Just 1 percent of the world’s population controls nearly half of the planet’s wealth, according to a new study published by Oxfam ahead of the World Economic Forum’s annual meeting.
The study says this tiny slice of humanity controls $110 trillion, or 65 times the total wealth of the poorest 3.5 billion people.
Other key findings in the report:
— The world’s 85 richest people own as much as the poorest 50 percent of humanity.
— 70 percent of the world’s people live in a country where income inequality has increased in the past three decades.
— In the U.S., where the gap between rich and poor has grown at a faster rate than any other developed country, the top 1 percent captured 95 percent of post-recession growth (since 2009), while 90 percent of Americans became poorer.

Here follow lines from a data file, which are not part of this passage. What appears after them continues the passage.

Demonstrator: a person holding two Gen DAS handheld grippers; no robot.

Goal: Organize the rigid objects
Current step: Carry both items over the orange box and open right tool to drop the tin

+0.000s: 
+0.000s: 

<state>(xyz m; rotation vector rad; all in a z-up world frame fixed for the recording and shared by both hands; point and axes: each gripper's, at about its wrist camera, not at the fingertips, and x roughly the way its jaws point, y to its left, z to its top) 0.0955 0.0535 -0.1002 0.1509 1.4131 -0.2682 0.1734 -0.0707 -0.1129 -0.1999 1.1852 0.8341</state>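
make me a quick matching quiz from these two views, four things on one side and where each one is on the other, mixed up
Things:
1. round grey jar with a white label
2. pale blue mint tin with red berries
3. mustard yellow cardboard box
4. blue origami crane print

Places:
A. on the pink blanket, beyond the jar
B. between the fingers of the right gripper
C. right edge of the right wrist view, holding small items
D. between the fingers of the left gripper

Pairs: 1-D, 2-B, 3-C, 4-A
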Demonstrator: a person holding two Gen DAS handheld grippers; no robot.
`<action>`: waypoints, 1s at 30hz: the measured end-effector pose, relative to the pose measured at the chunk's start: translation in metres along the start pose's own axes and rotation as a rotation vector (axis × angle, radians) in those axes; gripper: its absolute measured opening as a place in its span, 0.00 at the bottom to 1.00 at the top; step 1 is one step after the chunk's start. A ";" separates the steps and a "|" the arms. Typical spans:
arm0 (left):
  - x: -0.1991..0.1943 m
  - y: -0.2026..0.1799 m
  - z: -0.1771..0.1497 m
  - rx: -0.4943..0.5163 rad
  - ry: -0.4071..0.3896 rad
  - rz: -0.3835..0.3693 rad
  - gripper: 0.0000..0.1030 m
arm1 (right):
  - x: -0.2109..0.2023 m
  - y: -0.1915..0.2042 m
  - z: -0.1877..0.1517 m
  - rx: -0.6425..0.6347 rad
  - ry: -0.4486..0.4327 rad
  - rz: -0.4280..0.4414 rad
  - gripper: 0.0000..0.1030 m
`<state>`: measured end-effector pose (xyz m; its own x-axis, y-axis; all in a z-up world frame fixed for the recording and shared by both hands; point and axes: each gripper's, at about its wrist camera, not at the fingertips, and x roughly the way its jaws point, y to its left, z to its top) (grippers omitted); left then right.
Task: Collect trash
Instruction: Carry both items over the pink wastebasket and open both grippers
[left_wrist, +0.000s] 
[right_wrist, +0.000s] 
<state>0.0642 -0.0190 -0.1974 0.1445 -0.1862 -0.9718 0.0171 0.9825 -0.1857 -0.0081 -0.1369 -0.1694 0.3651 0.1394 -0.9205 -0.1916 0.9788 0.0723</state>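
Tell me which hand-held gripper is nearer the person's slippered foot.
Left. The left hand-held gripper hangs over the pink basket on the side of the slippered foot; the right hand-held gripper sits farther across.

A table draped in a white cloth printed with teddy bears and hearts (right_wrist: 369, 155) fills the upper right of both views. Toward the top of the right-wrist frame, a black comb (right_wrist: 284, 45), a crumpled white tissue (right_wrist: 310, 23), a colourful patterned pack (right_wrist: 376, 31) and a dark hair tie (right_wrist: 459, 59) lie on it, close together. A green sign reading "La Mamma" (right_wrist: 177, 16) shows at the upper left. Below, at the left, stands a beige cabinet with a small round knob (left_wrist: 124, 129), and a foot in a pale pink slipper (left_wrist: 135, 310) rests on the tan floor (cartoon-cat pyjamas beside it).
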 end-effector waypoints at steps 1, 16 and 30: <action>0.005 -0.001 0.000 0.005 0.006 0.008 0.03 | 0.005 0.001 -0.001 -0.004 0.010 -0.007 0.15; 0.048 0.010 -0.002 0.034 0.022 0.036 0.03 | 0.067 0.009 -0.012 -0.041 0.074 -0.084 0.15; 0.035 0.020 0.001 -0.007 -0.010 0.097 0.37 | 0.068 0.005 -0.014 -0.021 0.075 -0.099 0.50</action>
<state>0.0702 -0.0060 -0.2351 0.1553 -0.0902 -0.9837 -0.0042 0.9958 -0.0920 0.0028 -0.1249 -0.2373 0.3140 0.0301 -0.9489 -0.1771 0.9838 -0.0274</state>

“Oxfam is concerned that, left unchecked, the effects are potentially immutable, and will lead to ‘opportunity capture’ — in which the lowest tax rates, the best education, and the best healthcare are claimed by the children of the rich,” the relief agency writes. “This creates dynamic and mutually reinforcing cycles of advantage that are transmitted across generations.”
In other words, Oxfam says that if trends continue, the rich will get richer and the poor will get poorer.
“[People] are increasingly separated by economic and political power, inevitably heightening social tensions and increasing the risk of societal breakdown,” the report says.
The World Economic Forum is scheduled to hold its annual meeting in Davos-Klosters, Switzerland, beginning Jan. 22.
The Oxfam report largely mirrors findings of several other studies in recent years that have documented growing income inequality in the U.S. and across the globe.
In September, a University of California, Berkeley study found that the wealthiest 1 percent of Americans saw their incomes grow by 31.4 percent over the period 2009 to 2012, while the other 99 percent experienced just 0.4 percent growth. Last month, the Pew Research Center published a study that found income inequality in the U.S. was at its highest since 1928, the year before the start of the Great Depression.